It is worth keeping in mind that Dan Serres is an advocate for one particular point of view. Still, the words from the conservation director for environmental group Columbia Riverkeeper should resonate with local residents when he talks about the prospect of vast amounts of crude oil moving through the region: “Any of it spilled in the Columbia would be devastating. The risk to the river is just wildly disproportionate to the amount of jobs, benefit, whatever they’re talking about. It’s huge.”
The issue, of course, is a proposal by Tesoro and Savage Companies to build an oil transfer terminal at the Port of Vancouver. The plan would bring trains carrying as much as 380,000 barrels of crude per day down the Columbia River Gorge and through populated areas along the riverfront. Once at the terminal, the crude would be loaded onto ships to be carried down the Columbia to the Pacific Ocean on the way to refineries throughout the United States.
Serres’ words represent one view, yet they ring more powerfully than the counter-arguments put forth by advocates for the terminal. BNSF Railway officials point out that 99.997 percent of all hazardous material moved by rail reaches its destination without incident. But with the volume that is being discussed for Vancouver, those averages translate into more than 4,000 barrels of crude annually winding up on the ground or in the water.

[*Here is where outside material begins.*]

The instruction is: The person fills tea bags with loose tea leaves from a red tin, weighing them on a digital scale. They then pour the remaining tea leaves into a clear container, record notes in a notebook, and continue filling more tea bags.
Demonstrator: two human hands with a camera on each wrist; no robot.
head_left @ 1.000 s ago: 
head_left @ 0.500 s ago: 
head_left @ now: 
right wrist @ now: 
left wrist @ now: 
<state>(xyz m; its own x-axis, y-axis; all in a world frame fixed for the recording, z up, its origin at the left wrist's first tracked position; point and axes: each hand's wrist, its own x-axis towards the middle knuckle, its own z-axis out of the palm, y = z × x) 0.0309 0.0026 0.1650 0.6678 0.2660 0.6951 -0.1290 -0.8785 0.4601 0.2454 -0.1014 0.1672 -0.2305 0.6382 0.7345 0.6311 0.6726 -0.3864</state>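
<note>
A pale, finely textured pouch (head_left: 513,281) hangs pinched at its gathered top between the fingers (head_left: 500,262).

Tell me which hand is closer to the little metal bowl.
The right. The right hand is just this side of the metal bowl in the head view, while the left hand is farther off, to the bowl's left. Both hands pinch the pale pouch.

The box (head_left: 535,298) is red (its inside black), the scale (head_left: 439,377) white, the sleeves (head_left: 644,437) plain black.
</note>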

Project general manager Jared Larrabee says that Tesoro’s mantra is “not one drop” of spillage. That is a worthy goal, yet an unrealistic one. As numerous oil-train derailments over the past year demonstrate — including one in Quebec that killed 47 people and incinerated much of a town — perfection is unattainable. A Tesoro pipeline in North Dakota ruptured last year, spilling more than 20,000 barrels of crude into a wheat field.